SparkJob Class

A standalone Spark job.

Inheritance
azure.ai.ml.entities._job.job.Job
SparkJob
azure.ai.ml.entities._job.parameterized_spark.ParameterizedSpark
SparkJob
azure.ai.ml.entities._job.job_io_mixin.JobIOMixin
SparkJob
azure.ai.ml.entities._job.spark_job_entry_mixin.SparkJobEntryMixin
SparkJob

Constructor

SparkJob(*, driver_cores: int | str | None = None, driver_memory: str | None = None, executor_cores: int | str | None = None, executor_memory: str | None = None, executor_instances: int | str | None = None, dynamic_allocation_enabled: bool | str | None = None, dynamic_allocation_min_executors: int | str | None = None, dynamic_allocation_max_executors: int | str | None = None, inputs: Dict[str, Input | str | bool | int | float] | None = None, outputs: Dict[str, Output] | None = None, compute: str | None = None, identity: Dict[str, str] | ManagedIdentityConfiguration | AmlTokenConfiguration | UserIdentityConfiguration | None = None, resources: Dict | SparkResourceConfiguration | None = None, **kwargs: Any)

Keyword-Only Parameters

Name Description
driver_cores

The number of cores to use for the driver process, only in cluster mode.

driver_memory

The amount of memory to use for the driver process, formatted as strings with a size unit suffix ("k", "m", "g" or "t") (e.g. "512m", "2g").

executor_cores

The number of cores to use on each executor.

executor_memory

The amount of memory to use per executor process, formatted as strings with a size unit suffix ("k", "m", "g" or "t") (e.g. "512m", "2g").

executor_instances

The initial number of executors.

dynamic_allocation_enabled

Whether to use dynamic resource allocation, which scales the number of executors registered with this application up and down based on the workload.

dynamic_allocation_min_executors

The lower bound for the number of executors if dynamic allocation is enabled.
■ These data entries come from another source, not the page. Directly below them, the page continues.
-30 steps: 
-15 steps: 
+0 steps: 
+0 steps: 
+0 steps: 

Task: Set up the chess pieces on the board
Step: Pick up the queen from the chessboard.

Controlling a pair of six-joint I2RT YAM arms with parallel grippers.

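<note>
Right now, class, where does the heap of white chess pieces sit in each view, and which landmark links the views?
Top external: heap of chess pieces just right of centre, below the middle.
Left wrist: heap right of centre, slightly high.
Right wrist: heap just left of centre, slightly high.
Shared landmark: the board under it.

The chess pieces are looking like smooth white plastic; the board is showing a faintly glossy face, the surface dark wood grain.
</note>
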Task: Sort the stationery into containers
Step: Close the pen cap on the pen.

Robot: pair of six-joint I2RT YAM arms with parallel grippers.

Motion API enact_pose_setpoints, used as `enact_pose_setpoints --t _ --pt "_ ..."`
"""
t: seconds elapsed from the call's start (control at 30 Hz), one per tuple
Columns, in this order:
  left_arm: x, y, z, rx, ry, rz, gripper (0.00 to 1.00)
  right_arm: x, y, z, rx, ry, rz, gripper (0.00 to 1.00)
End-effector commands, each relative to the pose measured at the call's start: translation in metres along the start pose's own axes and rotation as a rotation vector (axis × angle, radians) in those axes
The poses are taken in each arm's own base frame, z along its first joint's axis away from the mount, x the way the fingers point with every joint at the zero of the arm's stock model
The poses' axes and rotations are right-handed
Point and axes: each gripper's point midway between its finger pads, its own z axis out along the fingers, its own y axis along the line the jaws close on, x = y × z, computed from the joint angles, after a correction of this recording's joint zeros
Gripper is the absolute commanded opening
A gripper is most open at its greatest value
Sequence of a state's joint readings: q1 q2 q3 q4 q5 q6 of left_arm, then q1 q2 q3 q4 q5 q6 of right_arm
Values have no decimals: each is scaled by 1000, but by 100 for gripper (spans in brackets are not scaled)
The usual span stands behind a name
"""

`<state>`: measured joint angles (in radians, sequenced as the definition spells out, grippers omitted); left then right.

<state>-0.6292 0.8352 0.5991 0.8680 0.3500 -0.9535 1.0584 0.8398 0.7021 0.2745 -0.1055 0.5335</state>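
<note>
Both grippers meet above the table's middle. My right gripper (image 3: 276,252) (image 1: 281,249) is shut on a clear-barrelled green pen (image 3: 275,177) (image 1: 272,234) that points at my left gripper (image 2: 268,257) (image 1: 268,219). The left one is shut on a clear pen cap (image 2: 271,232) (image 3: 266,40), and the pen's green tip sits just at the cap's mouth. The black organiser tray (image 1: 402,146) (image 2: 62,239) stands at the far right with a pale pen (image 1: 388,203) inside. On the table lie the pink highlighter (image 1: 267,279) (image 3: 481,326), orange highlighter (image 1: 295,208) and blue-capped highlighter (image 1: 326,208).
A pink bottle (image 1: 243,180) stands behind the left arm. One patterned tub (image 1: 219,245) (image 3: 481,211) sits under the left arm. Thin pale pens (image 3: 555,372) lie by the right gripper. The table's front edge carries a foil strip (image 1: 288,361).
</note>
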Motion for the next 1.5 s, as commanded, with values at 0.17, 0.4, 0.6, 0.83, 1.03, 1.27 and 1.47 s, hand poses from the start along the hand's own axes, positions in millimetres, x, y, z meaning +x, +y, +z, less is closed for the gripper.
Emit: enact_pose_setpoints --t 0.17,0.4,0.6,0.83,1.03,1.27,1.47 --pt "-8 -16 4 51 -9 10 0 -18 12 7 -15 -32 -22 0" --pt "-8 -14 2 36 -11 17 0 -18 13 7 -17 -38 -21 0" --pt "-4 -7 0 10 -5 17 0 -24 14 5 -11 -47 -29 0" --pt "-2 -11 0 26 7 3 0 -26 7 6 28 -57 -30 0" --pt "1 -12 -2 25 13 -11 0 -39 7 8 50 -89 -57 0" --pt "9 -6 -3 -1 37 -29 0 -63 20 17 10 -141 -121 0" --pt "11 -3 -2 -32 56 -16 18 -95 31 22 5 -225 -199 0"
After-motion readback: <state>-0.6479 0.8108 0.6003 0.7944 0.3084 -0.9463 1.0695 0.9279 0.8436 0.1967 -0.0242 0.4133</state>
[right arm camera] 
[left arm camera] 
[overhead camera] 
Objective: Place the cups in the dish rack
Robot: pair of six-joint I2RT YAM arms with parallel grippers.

dynamic_allocation_max_executors

The upper bound for the number of executors if dynamic allocation is enabled.

inputs

The mapping of input data bindings used in the job.

outputs

The mapping of output data bindings used in the job.

compute

The compute resource the job runs on.

identity
Optional[Union[dict[str, str], <xref:azure.ai.ml.ManagedIdentityConfiguration>, <xref:azure.ai.ml.AmlTokenConfiguration>, <xref:azure.ai.ml.UserIdentityConfiguration>]]

The identity that the Spark job will use while running on compute.

resources
Required

Examples

Configuring a SparkJob.


   from azure.ai.ml import Input, Output
   from azure.ai.ml.entities import SparkJob

   spark_job = SparkJob(
       code="./sdk/ml/azure-ai-ml/tests/test_configs/dsl_pipeline/spark_job_in_pipeline/basic_src",
       entry={"file": "sampleword.py"},
       conf={
           "spark.driver.cores": 2,
           "spark.driver.memory": "1g",
           "spark.executor.cores": 1,
           "spark.executor.memory": "1g",
           "spark.executor.instances": 1,
       },
       environment="AzureML-sklearn-1.0-ubuntu20.04-py38-cpu:33",
       inputs={
           "input1": Input(
               type="uri_file", path="azureml://datastores/workspaceblobstore/paths/python/data.csv", mode="direct"
           )
       },
       compute="synapsecompute",
       outputs={"component_out_path": Output(type="uri_folder")},
       args="--input1 ${{inputs.input1}} --output2 ${{outputs.output1}} --my_sample_rate ${{inputs.sample_rate}}",
   )


Methods

dump

Dumps the job content into a file in YAML format.

filter_conf_fields

Filters out the fields of the conf attribute that are not among the Spark configuration fields listed in ~azure.ai.ml._schema.job.parameterized_spark.CONF_KEY_MAP and returns them in their own dictionary.

dump

Dumps the job content into a file in YAML format.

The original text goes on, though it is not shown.